* **EXERCISE DESCRIPTION**
Write out the full listing below exactly as given.

PROVIDED MATERIAL: Begin

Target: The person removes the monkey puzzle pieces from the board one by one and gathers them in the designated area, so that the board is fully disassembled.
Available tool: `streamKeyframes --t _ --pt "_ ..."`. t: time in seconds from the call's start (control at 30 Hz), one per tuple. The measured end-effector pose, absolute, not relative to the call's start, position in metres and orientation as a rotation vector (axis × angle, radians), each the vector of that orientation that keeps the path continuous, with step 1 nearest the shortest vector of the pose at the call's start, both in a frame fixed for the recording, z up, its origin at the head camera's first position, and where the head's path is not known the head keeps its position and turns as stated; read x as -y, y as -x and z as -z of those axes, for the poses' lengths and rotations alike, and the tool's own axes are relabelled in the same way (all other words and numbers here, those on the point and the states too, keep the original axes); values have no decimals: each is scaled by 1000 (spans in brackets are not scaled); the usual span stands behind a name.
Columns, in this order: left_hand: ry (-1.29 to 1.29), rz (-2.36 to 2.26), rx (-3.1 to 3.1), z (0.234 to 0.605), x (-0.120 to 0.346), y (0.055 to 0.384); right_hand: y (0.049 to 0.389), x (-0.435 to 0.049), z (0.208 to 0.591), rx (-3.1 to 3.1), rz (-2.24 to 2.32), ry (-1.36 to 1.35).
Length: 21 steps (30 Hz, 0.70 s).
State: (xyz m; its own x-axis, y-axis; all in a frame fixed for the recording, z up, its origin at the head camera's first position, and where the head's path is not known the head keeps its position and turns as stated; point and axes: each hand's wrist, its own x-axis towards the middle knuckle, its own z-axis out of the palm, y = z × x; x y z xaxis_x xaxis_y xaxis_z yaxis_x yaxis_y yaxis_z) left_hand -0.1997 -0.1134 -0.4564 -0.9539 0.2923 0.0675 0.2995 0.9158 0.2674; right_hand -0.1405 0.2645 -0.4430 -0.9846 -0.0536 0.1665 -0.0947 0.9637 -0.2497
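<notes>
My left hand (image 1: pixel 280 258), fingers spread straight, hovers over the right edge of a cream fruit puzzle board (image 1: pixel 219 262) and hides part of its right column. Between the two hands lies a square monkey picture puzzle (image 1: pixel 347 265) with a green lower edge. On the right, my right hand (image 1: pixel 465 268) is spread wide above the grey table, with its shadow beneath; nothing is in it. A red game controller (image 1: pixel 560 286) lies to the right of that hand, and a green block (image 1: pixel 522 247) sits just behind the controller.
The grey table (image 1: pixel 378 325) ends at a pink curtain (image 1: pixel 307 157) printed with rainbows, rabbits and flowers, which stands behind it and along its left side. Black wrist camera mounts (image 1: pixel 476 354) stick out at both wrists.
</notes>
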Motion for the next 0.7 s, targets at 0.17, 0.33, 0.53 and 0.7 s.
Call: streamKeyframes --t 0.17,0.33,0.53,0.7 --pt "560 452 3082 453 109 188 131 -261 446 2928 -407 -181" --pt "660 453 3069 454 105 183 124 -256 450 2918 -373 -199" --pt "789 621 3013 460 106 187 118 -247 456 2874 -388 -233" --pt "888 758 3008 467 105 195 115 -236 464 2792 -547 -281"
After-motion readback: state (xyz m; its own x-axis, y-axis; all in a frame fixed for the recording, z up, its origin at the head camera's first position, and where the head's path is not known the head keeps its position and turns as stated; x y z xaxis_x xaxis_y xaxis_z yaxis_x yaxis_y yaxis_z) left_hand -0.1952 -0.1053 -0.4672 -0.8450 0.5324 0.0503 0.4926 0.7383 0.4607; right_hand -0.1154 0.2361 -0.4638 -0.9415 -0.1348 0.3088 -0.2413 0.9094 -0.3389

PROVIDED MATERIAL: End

* **SOLUTION**
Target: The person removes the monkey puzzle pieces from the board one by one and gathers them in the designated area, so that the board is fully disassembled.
Available tool: `streamKeyframes --t _ --pt "_ ..."`. t: time in seconds from the call's start (control at 30 Hz), one per tuple. The measured end-effector pose, absolute, not relative to the call's start, position in metres and orientation as a rotation vector (axis × angle, radians), each the vector of that orientation that keeps the path continuous, with step 1 nearest the shortest vector of the pose at the call's start, both in a frame fixed for the recording, z up, its origin at the head camera's first position, and where the head's path is not known the head keeps its position and turns as stated; read x as -y, y as -x and z as -z of those axes, for the poses' lengths and rotations alike, and the tool's own axes are relabelled in the same way (all other words and numbers here, those on the point and the states too, keep the original axes); values have no decimals: each is scaled by 1000 (spans in brackets are not scaled); the usual span stands behind a name.
Columns, in this order: left_hand: ry (-1.29 to 1.29), rz (-2.36 to 2.26), rx (-3.1 to 3.1), z (0.234 to 0.605), x (-0.120 to 0.346), y (0.055 to 0.384); right_hand: y (0.049 to 0.389), x (-0.435 to 0.049), z (0.208 to 0.591), rx (-3.1 to 3.1), rz (-2.24 to 2.32), ry (-1.36 to 1.35).
Length: 21 steps (30 Hz, 0.70 s).
State: (xyz m; its own x-axis, y-axis; all in a frame fixed for the recording, z up, its origin at the head camera's first position, and where the head's path is not known the head keeps its position and turns as stated; point and axes: each hand's wrist, its own x-axis towards the middle knuckle, its own z-axis out of the palm, y = z × x; x y z xaxis_x xaxis_y xaxis_z yaxis_x yaxis_y yaxis_z) left_hand -0.1997 -0.1134 -0.4564 -0.9539 0.2923 0.0675 0.2995 0.9158 0.2674; right_hand -0.1405 0.2645 -0.4430 -0.9846 -0.0536 0.1665 -0.0947 0.9637 -0.2497
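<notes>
My left hand (image 1: pixel 280 258), fingers spread straight, hovers over the right edge of a cream fruit puzzle board (image 1: pixel 219 262) and hides part of its right column. Between the two hands lies a square monkey picture puzzle (image 1: pixel 347 265) with a green lower edge. On the right, my right hand (image 1: pixel 465 268) is spread wide above the grey table, with its shadow beneath; nothing is in it. A red game controller (image 1: pixel 560 286) lies to the right of that hand, and a green block (image 1: pixel 522 247) sits just behind the controller.
The grey table (image 1: pixel 378 325) ends at a pink curtain (image 1: pixel 307 157) printed with rainbows, rabbits and flowers, which stands behind it and along its left side. Black wrist camera mounts (image 1: pixel 476 354) stick out at both wrists.
</notes>
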Motion for the next 0.7 s, targets at 0.17, 0.33, 0.53 and 0.7 s.
Call: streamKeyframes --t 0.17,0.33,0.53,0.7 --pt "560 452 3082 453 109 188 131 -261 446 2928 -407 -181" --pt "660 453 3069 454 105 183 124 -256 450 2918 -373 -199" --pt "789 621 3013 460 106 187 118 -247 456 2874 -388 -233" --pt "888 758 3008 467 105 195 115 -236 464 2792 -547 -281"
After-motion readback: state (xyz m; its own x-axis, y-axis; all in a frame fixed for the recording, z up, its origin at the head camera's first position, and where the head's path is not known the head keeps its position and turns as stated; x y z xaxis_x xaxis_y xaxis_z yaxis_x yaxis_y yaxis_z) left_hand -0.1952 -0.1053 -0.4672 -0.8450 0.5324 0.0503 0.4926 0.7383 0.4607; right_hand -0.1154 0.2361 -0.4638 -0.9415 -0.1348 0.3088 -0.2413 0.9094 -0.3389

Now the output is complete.